Writing a function that returns a table??

A topic by bearknuckles created Oct 10, 2017 Views: 362 Replies: 8
Viewing posts 1 to 9

I've been working on procedural map generation in TIC-80 (ambitious I know...) And I've hit a problem that's got me stumped.


I need to write a function that builds a table of attributes for an object, that I can call later...

Something like:


Function build_obj()

 Local z={

 attribute1=blah,

attribute2=blah,

attribute3=spam}

 return z

end


From there I can create objects like so:


obj1=build_obj()

obj2=build_obj()

etc...


The problem is when I try referring to my objects:


If obj1.attribute==blah then

 do awesome stuffs

end


I always get an error saying

"Attempting to index a nil value"


I understand what this means... Somewhere in the deep recesses of my code, my table of attributes is getting lost. And so obj1 is being assigned no value.


I've been googling this problem... It could happen if I typed


obj1=build_obj 


By leaving off the parentheses I'm assigning the entire function to the variable object. I've double checked and this isn't my problem.

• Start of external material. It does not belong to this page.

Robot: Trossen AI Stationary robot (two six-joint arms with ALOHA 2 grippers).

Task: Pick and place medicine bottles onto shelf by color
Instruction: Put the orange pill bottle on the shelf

Anyone know what I'm doing wrong?? 

I did not find a problem here )

-- script: lua
function build_obj()
  local z={attribute1="blah",
           attribute2="blah",
           attribute3="spam"}
 return z
end
obj1=build_obj()
if obj1.attribute1=="blah" then
  trace("do awesome stuff")
end
function TIC()
    exit()
end
(1 edit)

it worked for you? 

great, thanks. I'll just look for problems in my hardware. maybe if i reinstall TIC-80 it'll resolve the issue. Or there may be a typo somewhere upstream in my code. i'm just glad it's not some elusive programming syntax problem.

(1 edit)

okay...Here's a simplified version of my generation code to test the application. it has all the problems of the original code (I've tested it extensively) If you run it in TIC-80, you'll see that the problem is in the get_obj() function. The attributes end up nil.

The get_attrib() function seems to retrieve the data correctly, but it may have a problem returning the value.

Or maybe there's a problem calling a function with a return value from within another function.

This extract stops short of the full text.